Task requirements: Every picture is to be removed, and all the data is to be copied exactly.
•••••
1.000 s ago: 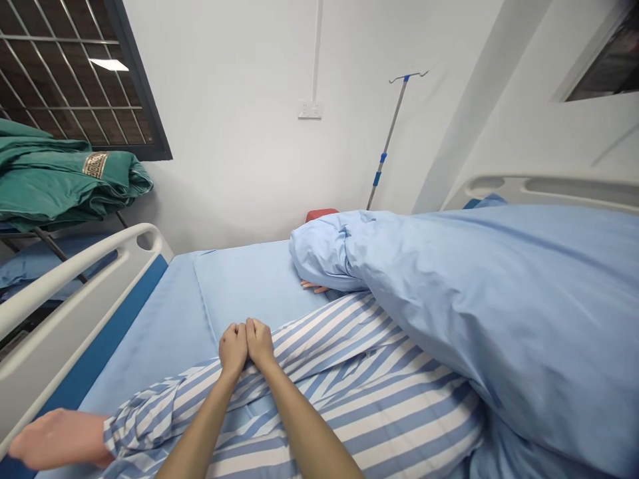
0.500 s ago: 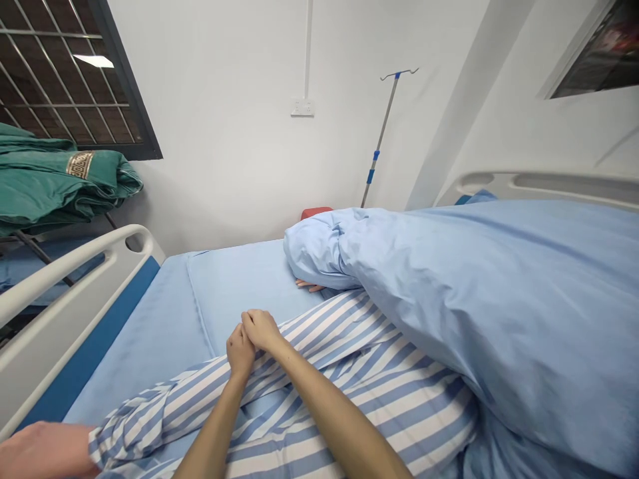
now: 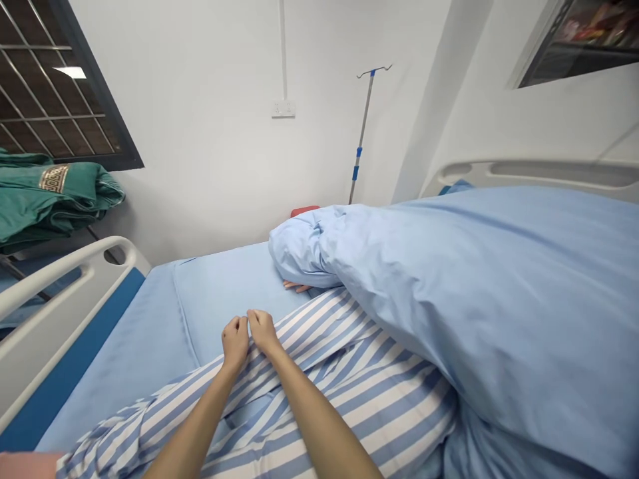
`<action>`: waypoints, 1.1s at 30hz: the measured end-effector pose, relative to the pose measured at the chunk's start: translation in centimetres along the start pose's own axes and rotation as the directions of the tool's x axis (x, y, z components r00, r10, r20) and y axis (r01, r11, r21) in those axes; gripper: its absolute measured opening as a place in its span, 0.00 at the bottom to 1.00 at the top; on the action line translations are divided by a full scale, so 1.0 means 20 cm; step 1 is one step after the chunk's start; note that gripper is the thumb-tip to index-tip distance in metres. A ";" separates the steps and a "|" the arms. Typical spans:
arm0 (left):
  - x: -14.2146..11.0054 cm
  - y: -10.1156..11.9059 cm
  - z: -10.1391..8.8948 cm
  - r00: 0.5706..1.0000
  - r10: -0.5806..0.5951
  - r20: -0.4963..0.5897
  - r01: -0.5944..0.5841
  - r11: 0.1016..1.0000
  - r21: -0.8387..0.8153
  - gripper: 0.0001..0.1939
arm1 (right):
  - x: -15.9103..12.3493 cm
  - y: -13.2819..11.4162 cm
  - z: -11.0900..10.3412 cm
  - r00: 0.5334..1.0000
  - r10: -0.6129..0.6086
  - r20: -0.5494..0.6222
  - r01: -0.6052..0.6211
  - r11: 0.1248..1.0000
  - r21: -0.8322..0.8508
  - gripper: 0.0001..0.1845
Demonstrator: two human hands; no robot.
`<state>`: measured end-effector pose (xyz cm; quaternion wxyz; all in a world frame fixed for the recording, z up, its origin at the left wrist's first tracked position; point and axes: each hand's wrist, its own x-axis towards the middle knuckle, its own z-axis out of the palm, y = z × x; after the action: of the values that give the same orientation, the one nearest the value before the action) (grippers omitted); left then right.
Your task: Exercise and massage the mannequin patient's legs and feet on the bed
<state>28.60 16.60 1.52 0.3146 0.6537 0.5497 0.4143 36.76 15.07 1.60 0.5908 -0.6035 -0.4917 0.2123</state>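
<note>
My left hand [image 3: 234,339] is closed, knuckles up, at the far edge of a blue-and-white striped trouser leg [image 3: 174,399]. Close beside it, my right hand [image 3: 261,329] is curled the same way, with a narrow gap between the two. Whether cloth is pinched inside the fingers is hidden. The striped clothing covers a lying figure, whose bare skin [image 3: 30,464] shows at the lower left edge. Its fingers [image 3: 297,287] peek out from under a light blue quilt [image 3: 449,286], bunched over the figure on the right.
Everything lies on a bed with a blue sheet [image 3: 224,279]. A white-and-blue end board [image 3: 100,319] closes the left side, another board [image 3: 559,174] the right. Behind stand an IV pole [image 3: 363,126] and something red [image 3: 304,211]. Green folded cloth [image 3: 60,199] hangs at far left.
My hands, which were pressed together and overlapping, have drawn slightly apart. The view has shifted to the right, so the scene sits further left.
</note>
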 end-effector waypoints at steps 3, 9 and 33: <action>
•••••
Finished exercise:
1.000 s ago: 
0.500 s ago: 
now: 
`<action>`: waypoints, 1.1s at 30hz: the measured end-effector pose, relative to the pose measured at the chunk's start: translation in centimetres along the start pose's own axes and rotation as the directions of the tool's x axis (x, y, z components r00, r10, r20) and y axis (r01, r11, r21) in those axes; gripper: its absolute measured opening as a place in its span, 0.00 at the bottom to 1.00 at the top; on the action line translations are divided by a full scale, so 1.0 means 20 cm; step 1 is one step after the chunk's start; note that gripper is the thumb-tip to index-tip distance in metres. A ";" separates the steps and a "|" the arms. Typical spans:
arm0 (left):
  - x: -14.2146..11.0054 cm
  - y: -10.1156..11.9059 cm
  - z: -10.1391..8.8948 cm
  - r00: 0.5706..1.0000
  - r10: -0.5806..0.5951
  - r20: -0.4963..0.5897
  - r01: -0.5944..0.5841
  - r11: 0.1016..1.0000
  - r21: -0.8387..0.8153
  - gripper: 0.0001..0.1939
arm1 (right):
  - x: -15.9103..12.3493 cm
  - y: -13.2819..11.4162 cm
  - z: -11.0900..10.3412 cm
  - r00: 0.5334..1.0000
  - r10: -0.6129..0.6086
  - r20: -0.5494..0.6222
  - r01: -0.6052..0.6211
  - r11: 0.1248..1.0000
  - r21: -0.8322..0.8508
  - gripper: 0.0001..0.1845
Demonstrator: two human hands; no robot.
`<state>`: measured end-effector pose (xyz cm; quaternion wxyz; all in a world frame fixed for the recording, z up, its origin at the left wrist's first tracked position; point and axes: each hand's wrist, its own x-axis towards the middle knuckle, its own z-axis out of the palm, y = z × x; after the action: of the values that give the same orientation, the one nearest the value before the action) (grippers omitted); left then right.
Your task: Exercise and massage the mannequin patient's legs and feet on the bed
<state>28.60 16.60 1.52 0.3146 0.6537 0.5497 0.4143 36.76 15.07 1.60 0.5908 -0.6035 -0.4917 0.2123</state>
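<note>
My left hand [image 3: 234,339] is closed, knuckles up, at the far edge of a blue-and-white striped trouser leg [image 3: 174,399]. Close beside it, my right hand [image 3: 261,329] is curled the same way, with a narrow gap between the two. Whether cloth is pinched inside the fingers is hidden. The striped clothing covers a lying figure, whose bare skin [image 3: 30,464] shows at the lower left edge. Its fingers [image 3: 297,287] peek out from under a light blue quilt [image 3: 449,286], bunched over the figure on the right.
Everything lies on a bed with a blue sheet [image 3: 224,279]. A white-and-blue end board [image 3: 100,319] closes the left side, another board [image 3: 559,174] the right. Behind stand an IV pole [image 3: 363,126] and something red [image 3: 304,211]. Green folded cloth [image 3: 60,199] hangs at far left.
My hands, which were pressed together and overlapping, have drawn slightly apart. The view has shifted to the right, so the scene sits further left.
</note>
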 end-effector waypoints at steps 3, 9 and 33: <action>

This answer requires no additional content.